It is difficult to put my white, middle class, middle-aged and lesbian feet in the basketball shoes of a young black lesbian athlete from the projects. I know nothing about what Tayshana Murphy’s life was like. I do know something about keeping secrets. I hid my own lesbian identity for years before coming out in my 20s. However, I had the advantage of class and race privilege to help buffer the effects of the homophobia I faced as a young lesbian athlete. I did not live with violence in my neighborhood on a daily basis. I lived in a home where my parents were comfortably able to provide for my brother and I. When I looked around at my classmates in school, most of their faces were white like mine and their families also enjoyed similar middle class status. Most of us assumed we would go to college. I could afford to be oblivious to the challenges facing the few classmates of color I had.

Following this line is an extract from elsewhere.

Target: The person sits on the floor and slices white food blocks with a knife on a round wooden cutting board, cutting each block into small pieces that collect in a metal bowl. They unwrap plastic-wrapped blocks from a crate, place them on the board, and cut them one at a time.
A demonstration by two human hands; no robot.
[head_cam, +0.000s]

I wrote about Tayshana’s murder in early October when I first learned about it. In this insightful article, Mecca Jamilah Sullivan invites us all to ponder the effects of racism, sexism, classism and homophobia and their interconnected impact on young black women athletes from the projects. The tragedy of Tayshana’s senseless murder is evident in the loss of a talented young woman athlete who had the potential to leave the cycle of poverty and violence that most of her classmates will never escape. The hidden tragedy that Mecca Jamilah Sullivan invites us to think about is that Tayshana’s murder is largely unnoticed outside her local community.
She asks, “What are the relationships between athlete culture and LGBTQ identity for youth of color in 2011? Why does the principle of the open secret persist for youth athletes, even as institutional structures like ‘Don’t Ask, Don’t Tell,’ long convicted in the court of public opinion, have finally fallen away? And what are the roles of race in all of this? We know white men’s lives and deaths get wildly disproportionate media coverage, but what happens when responsible journalism means frank discussions of sexuality, outness, and homophobic violence? If Murphy had been white, or male, would we know more of her story? And would more people know about her in general?”
Advocates for LBGT athletes and coaches must make a commitment to think beyond our own personal experience. Men must understand the role of sexism as it affects the experiences of lesbians and bisexual women in sport. White people must examine how racism mixed with homophobia make the experience of LGBT athletes and coaches different from those of us who can ignore racism even as we benefit from it. Those of us who have enough food, safety, shelter and access to financial resources need to ask ourselves what we are going to do in response to Tayshana’s death? How will we make sure this kind of tragedy never happens again.
We can make all the “It Gets Better” videos in the world, but how will they touch the lives of young women like Tayshana who probably don’t even have access to a computer to watch them? Every time we speak out, we need to consider how race, class and gender filter the experiences of young LGBT people and make sure our interventions take into account the challenges they face. We owe it to the memory of Tayshana and to the future of her sisters whose names we do not even know.